> PROBLEM DESCRIPTION
Although the data below holds other lines too, output only those from the line with "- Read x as" up to and including the line with "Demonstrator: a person", exactly as they appear.

***** PROVIDED MATERIAL *****

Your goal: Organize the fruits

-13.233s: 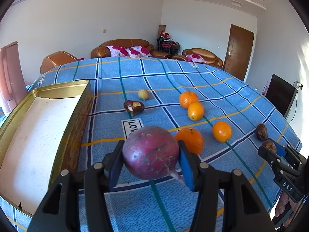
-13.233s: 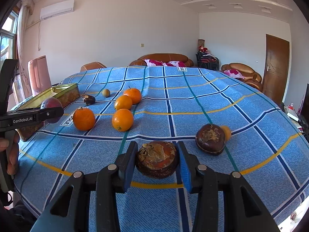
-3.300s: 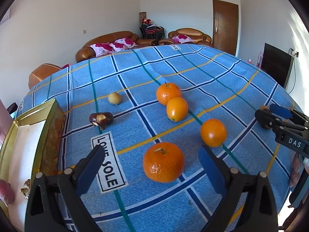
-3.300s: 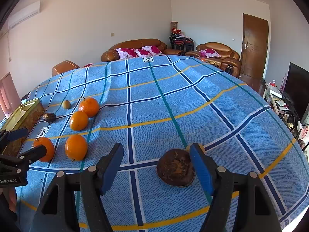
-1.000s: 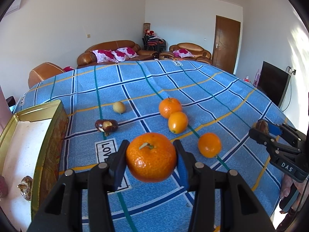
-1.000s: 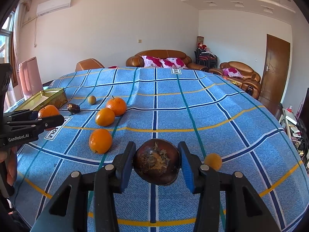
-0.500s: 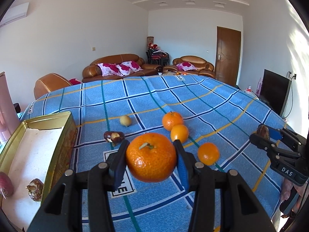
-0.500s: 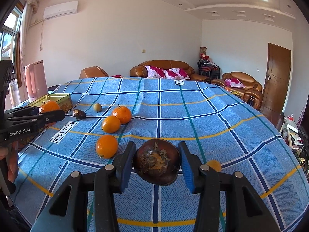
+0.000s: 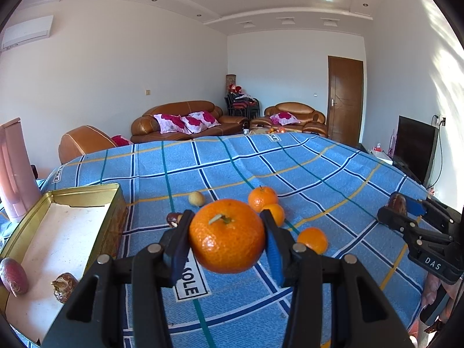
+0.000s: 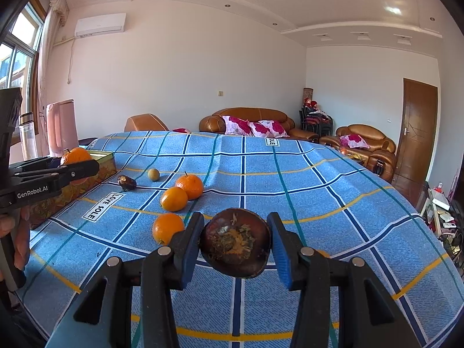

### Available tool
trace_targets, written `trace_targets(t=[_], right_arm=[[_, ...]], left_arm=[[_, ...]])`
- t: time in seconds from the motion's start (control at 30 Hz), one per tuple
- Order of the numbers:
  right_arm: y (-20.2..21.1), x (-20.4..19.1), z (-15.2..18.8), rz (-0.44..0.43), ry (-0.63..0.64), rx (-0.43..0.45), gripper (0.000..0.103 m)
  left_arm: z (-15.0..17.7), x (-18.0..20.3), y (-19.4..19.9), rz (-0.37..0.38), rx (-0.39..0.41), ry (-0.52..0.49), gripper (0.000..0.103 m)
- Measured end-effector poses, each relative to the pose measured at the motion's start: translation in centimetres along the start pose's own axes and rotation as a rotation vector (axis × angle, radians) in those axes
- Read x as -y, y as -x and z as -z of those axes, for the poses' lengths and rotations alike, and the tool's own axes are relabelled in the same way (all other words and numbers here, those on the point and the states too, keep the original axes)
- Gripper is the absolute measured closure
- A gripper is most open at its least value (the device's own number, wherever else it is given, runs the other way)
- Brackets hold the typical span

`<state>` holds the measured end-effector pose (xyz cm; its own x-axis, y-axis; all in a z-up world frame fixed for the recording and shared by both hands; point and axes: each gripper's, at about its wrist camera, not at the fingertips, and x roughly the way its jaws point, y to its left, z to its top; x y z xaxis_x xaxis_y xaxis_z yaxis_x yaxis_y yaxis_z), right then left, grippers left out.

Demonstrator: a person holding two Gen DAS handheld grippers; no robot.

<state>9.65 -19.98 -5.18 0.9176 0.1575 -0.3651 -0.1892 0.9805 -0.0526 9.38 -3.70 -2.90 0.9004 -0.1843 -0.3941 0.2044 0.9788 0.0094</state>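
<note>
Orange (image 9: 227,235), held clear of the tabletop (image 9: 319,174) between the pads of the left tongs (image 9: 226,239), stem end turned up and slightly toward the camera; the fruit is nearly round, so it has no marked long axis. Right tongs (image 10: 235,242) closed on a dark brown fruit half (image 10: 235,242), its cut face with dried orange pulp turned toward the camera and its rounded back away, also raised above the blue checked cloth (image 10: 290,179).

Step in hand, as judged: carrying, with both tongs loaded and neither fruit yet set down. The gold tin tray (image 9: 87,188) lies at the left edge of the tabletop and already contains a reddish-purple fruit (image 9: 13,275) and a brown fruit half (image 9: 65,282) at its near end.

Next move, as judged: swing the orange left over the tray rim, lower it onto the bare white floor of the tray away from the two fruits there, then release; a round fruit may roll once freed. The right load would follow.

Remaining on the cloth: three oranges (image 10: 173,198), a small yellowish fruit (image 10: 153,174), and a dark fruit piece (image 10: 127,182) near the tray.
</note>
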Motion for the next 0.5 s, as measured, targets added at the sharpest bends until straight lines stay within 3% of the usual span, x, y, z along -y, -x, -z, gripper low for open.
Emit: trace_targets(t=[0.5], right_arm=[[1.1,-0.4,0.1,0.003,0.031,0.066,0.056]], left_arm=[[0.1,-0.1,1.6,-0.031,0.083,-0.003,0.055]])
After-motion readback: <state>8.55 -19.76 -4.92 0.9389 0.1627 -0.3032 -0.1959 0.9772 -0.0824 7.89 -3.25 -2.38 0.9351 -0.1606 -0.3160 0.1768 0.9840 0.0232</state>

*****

> TASK RESPONSE
- Read x as -y, y as -x and z as -z of those axes, for the poses' lengths and rotations alike, and the tool's own axes are relabelled in the same way (all other words and numbers here, those on the point and the states too, keep the original axes)
- Gripper is the absolute measured closure
- A gripper is most open at its least value (the device's own number, wherever else it is given, runs the other way)
- Brackets hold the typical span

`<state>` holds the measured end-effector pose (xyz cm; its own x-axis, y-axis; all in a z-up world frame fixed for the recording and shared by both hands; point and axes: each gripper's, at about its wrist camera, not at the fingertips, and x roughly the way its jaws point, y to its left, z to its top; x y z xaxis_x xaxis_y xaxis_z yaxis_x yaxis_y yaxis_z), right then left, grippers left out.

Demonstrator: a person holding two Gen DAS handheld grippers; no robot.

This exercise requires no further response.